Pour en revenir à Christiane Taubira, le plus cocasse dans son argumentaire est qu’elle tombe lourdement dans les clichés qu’elle reproche à ses adversaires, les méchants racistes trafiquants de stéréotypes. Que penser en effet d’une phrase telle que : « (…) la population, luttant contre la déshérence, s’arc-boutant jour après jour pour éviter les balles perdues, l’endoctrinement et l’enrôlement des fils, l’intimidation et l’asservissement des filles, la population éperdue et opiniâtre se démenait dans un mutisme fulminant pour retenir les ruines et éviter de s’effondrer à son tour » ? Ne représente-t-elle pas la vie dans nos belles banlieues multiculturelles sous un jour particulièrement sinistre ? Les sous-entendus qu’elle contient au sujet du machisme et de l’intégrisme religieux supposés de leurs habitants n’ont-ils pas des relents nauséabonds ? Je laisse le lecteur juger et, le cas échéant, s’indigner comme il convient.

Après les émeutes de 2005, Mme Taubira évoque encore les discours de Dakar et de Grenoble, et les affronts qu’elle eut à subir après 2012 malgré le prestige théoriquement protecteur de sa fonction.
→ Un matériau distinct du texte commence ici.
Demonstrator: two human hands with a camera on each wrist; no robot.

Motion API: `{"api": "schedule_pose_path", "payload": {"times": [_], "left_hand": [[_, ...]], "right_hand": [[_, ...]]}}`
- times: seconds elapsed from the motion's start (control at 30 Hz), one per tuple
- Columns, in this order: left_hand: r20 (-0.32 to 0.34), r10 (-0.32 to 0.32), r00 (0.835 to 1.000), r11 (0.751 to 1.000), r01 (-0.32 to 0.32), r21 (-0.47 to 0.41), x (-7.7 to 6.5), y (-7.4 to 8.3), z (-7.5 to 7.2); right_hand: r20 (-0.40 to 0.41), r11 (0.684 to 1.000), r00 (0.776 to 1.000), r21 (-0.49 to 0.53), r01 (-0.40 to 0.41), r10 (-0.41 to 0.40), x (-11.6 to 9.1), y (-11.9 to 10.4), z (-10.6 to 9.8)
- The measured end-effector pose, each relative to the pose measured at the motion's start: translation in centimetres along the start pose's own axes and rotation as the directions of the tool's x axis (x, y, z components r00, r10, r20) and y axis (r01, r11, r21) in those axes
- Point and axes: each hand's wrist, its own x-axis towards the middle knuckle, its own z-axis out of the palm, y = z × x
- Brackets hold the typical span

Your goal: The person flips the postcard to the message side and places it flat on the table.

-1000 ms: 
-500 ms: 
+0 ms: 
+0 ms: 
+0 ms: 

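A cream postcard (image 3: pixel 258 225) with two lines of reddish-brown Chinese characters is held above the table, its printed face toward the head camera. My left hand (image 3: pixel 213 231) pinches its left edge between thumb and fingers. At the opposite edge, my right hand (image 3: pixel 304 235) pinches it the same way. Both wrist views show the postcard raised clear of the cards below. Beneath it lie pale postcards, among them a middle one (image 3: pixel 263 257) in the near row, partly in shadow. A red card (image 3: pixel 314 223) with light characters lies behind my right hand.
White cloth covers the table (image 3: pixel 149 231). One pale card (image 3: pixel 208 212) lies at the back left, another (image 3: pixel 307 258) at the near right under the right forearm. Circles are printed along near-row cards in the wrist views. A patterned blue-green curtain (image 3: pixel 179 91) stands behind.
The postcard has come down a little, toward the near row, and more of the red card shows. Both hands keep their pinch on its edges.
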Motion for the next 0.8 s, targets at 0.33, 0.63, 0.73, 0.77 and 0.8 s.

Mais c’est l’épilogue de l’ouvrage qui retient surtout l’attention. La Ministre de la Justice expédie en effet un éloge obligé de l’action gouvernementale en onze lignes de pur plastique, d’où suinte le plus parfait ennui. Ses propres fonctions ne paraissent pas la passionner davantage, puisqu’elle ne les évoque à demi-mots qu’à travers l’affaire Dieudonné, « sinistre sbire » à qui « il faudra continuer à (…) infliger sanctions judiciaires et pécuniaires » (oui, c’est vrai que ce pourrait être une bonne idée de faire appliquer les décisions de justice ; heureusement que Manuel Valls est là pour s’en charger, hein ?) Mme Taubira ne retrouve sa lyre que pour chanter les quartiers populaires où elle a cessé de vivre depuis quarante ans : « dans ces lieux, là où la misère n’a pas supplanté la pauvreté, la créativité est vive et polymorphe, elle s’épanouit dans les arts de rue et les beaux-arts, foisonne dans les spectacles vivants et l’écriture, résonne dans la musique et la danse, elle bourgeonne et fructifie dans l’économie sociale et solidaire », etc. Et le livre se conclut sur un appel à l’énergie républicaine qui relève à mon avis de la mystique plus que de la politique.

Finalement, à travers ce texte, Mme Taubira revendique un double statut. Elle est l’une des grandes figures d’une majorité gouvernementale qui, pour quelques temps encore, détient pratiquement tous les leviers de commande politique en France, et n’en fait pour l’instant pas grand chose. Mais elle veut rester ce qu’elle était au temps de sa candidature présidentielle, une pasionaria républicaine libre de tenir un discours porté sur le symbole plus que sur le concret, et de défendre les humiliés contre un système périmé et affreux. Au Ministère de la Justice elle garde la nostalgie du Ministère de la Parole.